The Pragmatic Programmer: From Journeyman to Master is a book about computer programming and software engineering, written by Andrew Hunt and David Thomas and published in October 1999. It is used as a textbook in related university courses. It was the first in a series of books under the label The Pragmatic Bookshelf. A second edition, The Pragmatic Programmer: Your Journey to Mastery was released in 2019 for the book's 20th anniversary, with major revisions and new material reflecting changes in the industry over the last twenty years. 

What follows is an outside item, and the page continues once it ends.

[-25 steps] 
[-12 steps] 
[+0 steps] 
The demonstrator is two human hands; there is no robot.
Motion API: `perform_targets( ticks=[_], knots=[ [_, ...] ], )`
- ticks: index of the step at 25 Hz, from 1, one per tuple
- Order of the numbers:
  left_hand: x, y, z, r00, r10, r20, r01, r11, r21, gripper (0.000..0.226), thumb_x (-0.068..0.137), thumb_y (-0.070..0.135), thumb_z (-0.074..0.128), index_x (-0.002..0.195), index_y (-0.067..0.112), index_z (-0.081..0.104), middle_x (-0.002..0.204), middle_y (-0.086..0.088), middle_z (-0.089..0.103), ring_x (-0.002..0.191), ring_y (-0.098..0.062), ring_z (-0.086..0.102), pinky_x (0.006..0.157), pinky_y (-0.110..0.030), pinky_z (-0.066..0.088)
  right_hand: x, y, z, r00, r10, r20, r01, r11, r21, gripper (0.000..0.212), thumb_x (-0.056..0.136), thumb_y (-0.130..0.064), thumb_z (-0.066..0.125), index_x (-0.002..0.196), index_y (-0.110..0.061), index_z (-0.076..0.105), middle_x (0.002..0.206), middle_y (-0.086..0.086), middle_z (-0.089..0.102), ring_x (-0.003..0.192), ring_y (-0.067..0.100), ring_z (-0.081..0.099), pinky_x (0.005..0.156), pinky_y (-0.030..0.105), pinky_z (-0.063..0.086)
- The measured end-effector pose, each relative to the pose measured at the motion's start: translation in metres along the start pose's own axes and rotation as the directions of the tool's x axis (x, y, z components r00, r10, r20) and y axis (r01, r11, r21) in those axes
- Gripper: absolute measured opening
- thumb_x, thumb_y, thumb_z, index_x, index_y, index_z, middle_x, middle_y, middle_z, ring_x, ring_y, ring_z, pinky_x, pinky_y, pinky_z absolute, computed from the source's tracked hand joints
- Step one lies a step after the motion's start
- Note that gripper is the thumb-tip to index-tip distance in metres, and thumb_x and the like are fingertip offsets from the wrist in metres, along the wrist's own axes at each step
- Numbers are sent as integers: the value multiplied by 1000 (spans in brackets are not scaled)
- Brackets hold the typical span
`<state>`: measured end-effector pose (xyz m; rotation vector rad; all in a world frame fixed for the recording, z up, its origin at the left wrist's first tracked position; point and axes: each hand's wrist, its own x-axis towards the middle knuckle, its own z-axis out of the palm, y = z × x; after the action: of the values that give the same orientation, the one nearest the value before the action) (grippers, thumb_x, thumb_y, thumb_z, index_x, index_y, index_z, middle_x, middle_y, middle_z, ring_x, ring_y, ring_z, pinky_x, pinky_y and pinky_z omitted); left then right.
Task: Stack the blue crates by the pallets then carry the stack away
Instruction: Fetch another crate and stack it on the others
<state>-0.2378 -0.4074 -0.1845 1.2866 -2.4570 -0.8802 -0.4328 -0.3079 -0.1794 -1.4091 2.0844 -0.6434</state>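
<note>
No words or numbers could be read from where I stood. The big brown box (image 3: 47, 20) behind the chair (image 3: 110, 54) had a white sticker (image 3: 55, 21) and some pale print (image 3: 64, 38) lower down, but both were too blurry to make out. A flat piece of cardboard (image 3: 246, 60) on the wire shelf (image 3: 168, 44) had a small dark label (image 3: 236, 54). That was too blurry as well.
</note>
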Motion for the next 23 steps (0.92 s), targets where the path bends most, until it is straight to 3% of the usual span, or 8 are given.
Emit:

The book does not present a systematic theory, but rather a collection of tips to improve the development process in a pragmatic way. The main qualities of what the authors refer to as a pragmatic programmer are being an early adopter, to have fast adaptation, inquisitiveness and critical thinking, realism, and being a jack-of-all-trades.

The book uses analogies and short stories to present development methodologies and caveats, for example the broken windows theory, the story of the stone soup, or the boiling frog. Some concepts were named or popularised in the book, such as code katas, small exercises to practice programming skills, DRY (or Don't Repeat Yourself) and rubber duck debugging, a method of debugging whose name is a reference to a story in the book.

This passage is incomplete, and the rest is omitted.